ESA Nations Ask What Comes After Ariane

LONDON—Competing schemes to take Western Europe into a new era in extraterrestrial transportation are posing a conundrum for the continent's space planners. At the heart of the debate is just how ambitious Western Europe wants to be in its next generation of space launchers, together with whether the countries involved can put aside their contrasting approaches and agree on a common goal. At issue is the next big transportation project for the 13-nation European Space Agency (ESA), the Par

Peter Marsh
Jan 11, 1987
LONDON—Competing schemes to take Western Europe into a new era in extraterrestrial transportation are posing a conundrum for the continent's space planners. At the heart of the debate is just how ambitious Western Europe wants to be in its next generation of space launchers, together with whether the countries involved can put aside their contrasting approaches and agree on a common goal.
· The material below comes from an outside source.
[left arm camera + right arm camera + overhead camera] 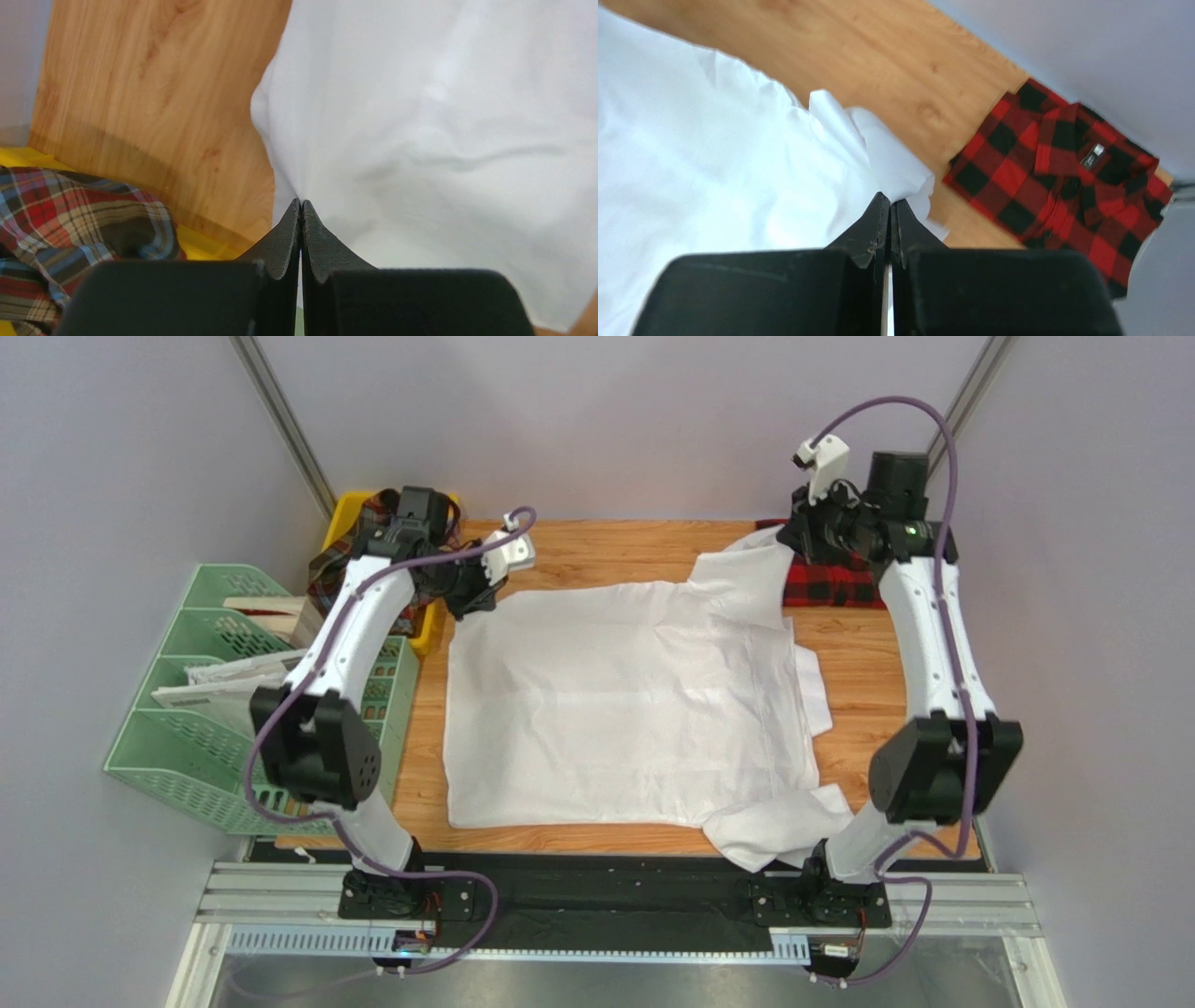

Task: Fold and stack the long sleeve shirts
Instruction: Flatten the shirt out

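Note:
The large white long sleeve shirt (617,700) lies spread flat over most of the wooden table (617,546). My left gripper (471,602) is shut on its far left edge, and the cloth (435,105) creases toward the pinched tips (300,204). My right gripper (802,546) is shut on a bunched far right part of the same shirt (703,140), its tips (890,201) pinching white cloth. The red-and-black checked shirt (1060,168) lies folded at the far right corner (838,585). The tartan shirt (63,224) sits crumpled to the left.
A yellow bin (348,511) at the far left holds the tartan shirt. Green plastic trays (183,742) with white papers (211,679) stand off the table's left side. A loose white sleeve (779,833) hangs at the near right edge.

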Available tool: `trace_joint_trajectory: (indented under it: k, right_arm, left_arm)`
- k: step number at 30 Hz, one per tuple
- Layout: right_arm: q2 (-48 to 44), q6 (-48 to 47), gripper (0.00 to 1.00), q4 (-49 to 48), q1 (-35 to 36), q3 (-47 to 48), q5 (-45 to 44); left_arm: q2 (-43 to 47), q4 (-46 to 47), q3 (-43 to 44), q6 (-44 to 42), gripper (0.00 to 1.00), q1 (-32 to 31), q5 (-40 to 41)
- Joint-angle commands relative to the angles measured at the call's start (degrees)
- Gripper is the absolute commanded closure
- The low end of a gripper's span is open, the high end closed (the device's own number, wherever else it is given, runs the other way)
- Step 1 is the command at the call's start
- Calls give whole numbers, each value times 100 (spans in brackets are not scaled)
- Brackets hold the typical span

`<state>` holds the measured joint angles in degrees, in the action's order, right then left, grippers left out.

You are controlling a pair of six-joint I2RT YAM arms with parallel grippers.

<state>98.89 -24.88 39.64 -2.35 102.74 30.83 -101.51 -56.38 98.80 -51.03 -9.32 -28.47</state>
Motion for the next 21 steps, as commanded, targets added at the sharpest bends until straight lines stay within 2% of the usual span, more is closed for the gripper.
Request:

At issue is the next big transportation project for the 13-nation European Space Agency (ESA), the Paris-based, intergovernmental body that coordinates Western Europe's space activities. The agency, which was formed in 1975 and spends about $1.5 billion a year, developed the French-inspired Ariane, a conventional, expendable rocket for launching satellites. Thanks largely to the shuttle problems in the United States, the rocket is likely to be the main launch vehicle for the western world's satellites over the next two years.

ESA has already decided to spend nearly $3...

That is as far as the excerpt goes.